Jeanne Eagels c. 1918.
The actress (from Kansas City) was 28 in 1918 when Boston painter Elizabeth Piutti-Barth created the photo-on-colored sketch of her above.
Eagels elbowed her way to the New York stage in 1911, three years after D.W. Griffith did.
She began as a Ziegfeld Follies chorus girl and appeared in her first film in 1915. By 1922, she had ascended to Broadway stardom, playing Sadie Thompson in Somerset Maugham's Rain. She was brilliant, troubled, tempestuous.
The Letter premiered in Times Square on March 17th, 1929. Seven month later Eagles convulsed to death at the feet of a doctor in a hospital in Manhattan.
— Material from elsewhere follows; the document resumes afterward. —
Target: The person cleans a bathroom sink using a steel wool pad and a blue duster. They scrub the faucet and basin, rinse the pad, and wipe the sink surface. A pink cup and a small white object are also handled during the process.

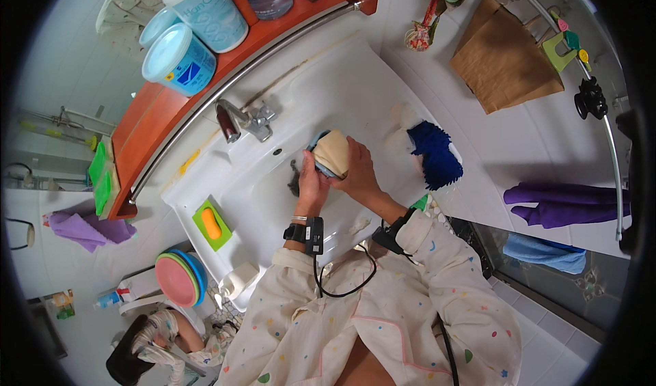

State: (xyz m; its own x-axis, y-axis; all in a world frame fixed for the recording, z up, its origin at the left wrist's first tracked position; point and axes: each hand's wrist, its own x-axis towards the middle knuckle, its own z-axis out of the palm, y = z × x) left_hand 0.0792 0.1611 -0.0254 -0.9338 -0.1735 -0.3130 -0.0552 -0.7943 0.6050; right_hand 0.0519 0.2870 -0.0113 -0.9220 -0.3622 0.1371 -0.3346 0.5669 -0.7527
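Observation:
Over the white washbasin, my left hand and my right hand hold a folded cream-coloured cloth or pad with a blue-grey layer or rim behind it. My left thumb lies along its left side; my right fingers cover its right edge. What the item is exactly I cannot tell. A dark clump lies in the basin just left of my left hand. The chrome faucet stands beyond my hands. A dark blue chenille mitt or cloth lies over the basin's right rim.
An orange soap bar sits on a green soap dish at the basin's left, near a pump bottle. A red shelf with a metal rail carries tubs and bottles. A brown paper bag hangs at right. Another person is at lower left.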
Alcohol, a choral hydrate tranquilliser, or heroin consumed her.
In 1930, Academy of Motion Picture Arts and Sciences electors nominated Eagels in The Letter, posthumously, for best actress of 1929.
 
  In Somerset Maugham's script for The Letter, Leslie confides to a bosom friend that she continues to love the man she killed. Maugham created his ending for performance on the theatrical stage.  
  In Maugham's ending, Leslie vows to keep her secret perpetually in order to protect her husband from the anguish of knowing her deceit. "He shall never know that I don't love him as he wants to be loved," Leslie tells her confidant.  
  But in the 1930 movie ending, Leslie ends in hysteria. She confesses directly to her husband. The words hiss. The confession burns. Eagles crackles. The movie ends. Darkness descends. Silence falls.  
  In darts, contestants call that a bull's eye; scriptwriters deem it a curtain line. "With all my heart and all my soul I still love the man I killed."